* Aim of the exercise: Copy out exactly the lines from the first line of the material below through the line containing "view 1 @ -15", and nothing beyond them.

* Dataset section:
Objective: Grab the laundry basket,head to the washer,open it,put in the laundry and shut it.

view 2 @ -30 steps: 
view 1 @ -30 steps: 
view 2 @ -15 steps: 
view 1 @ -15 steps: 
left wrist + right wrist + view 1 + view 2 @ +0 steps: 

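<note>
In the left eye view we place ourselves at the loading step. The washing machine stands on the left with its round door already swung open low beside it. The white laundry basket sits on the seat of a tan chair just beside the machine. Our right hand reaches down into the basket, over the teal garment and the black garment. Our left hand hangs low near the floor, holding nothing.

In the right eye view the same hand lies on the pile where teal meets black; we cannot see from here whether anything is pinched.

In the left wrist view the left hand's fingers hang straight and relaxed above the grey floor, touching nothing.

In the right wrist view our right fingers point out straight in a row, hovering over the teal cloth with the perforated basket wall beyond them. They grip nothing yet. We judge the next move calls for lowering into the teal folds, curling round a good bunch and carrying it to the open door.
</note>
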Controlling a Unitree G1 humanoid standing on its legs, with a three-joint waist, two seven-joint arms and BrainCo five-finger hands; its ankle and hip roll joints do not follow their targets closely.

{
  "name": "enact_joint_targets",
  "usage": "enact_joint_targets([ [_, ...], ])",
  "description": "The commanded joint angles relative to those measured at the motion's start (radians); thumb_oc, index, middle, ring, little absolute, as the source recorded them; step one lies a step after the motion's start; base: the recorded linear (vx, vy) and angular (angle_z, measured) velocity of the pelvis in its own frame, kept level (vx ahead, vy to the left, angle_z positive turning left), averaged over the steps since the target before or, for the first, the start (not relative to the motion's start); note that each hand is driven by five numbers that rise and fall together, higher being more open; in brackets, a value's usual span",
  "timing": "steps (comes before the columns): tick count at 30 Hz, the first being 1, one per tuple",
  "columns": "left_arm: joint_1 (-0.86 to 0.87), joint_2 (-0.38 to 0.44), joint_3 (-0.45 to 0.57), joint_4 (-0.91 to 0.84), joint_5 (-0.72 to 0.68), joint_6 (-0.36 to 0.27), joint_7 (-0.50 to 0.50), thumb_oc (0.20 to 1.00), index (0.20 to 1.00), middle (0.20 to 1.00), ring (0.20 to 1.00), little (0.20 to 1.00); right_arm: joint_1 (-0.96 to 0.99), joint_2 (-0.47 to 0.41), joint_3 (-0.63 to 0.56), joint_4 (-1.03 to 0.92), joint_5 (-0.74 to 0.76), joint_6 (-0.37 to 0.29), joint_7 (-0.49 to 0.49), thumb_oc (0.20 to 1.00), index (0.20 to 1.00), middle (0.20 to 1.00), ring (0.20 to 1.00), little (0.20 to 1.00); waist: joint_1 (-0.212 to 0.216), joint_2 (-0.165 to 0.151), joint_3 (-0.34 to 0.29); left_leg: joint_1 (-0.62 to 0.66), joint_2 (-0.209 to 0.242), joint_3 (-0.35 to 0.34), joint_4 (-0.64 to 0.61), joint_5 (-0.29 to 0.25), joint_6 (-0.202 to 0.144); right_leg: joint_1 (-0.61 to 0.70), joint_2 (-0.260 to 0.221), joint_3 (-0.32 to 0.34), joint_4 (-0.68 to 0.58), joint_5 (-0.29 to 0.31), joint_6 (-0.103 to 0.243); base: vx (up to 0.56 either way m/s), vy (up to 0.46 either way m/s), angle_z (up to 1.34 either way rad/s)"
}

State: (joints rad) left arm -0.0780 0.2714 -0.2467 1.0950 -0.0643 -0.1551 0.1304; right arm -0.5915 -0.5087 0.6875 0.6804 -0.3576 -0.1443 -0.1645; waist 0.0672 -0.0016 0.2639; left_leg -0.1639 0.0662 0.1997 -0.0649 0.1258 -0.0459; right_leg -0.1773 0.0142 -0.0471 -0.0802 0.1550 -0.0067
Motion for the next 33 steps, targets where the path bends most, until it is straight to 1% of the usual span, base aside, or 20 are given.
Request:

* Solution to the exercise:
Objective: Grab the laundry basket,head to the washer,open it,put in the laundry and shut it.

view 2 @ -30 steps: 
view 1 @ -30 steps: 
view 2 @ -15 steps: 
view 1 @ -15 steps: 

The response is now done.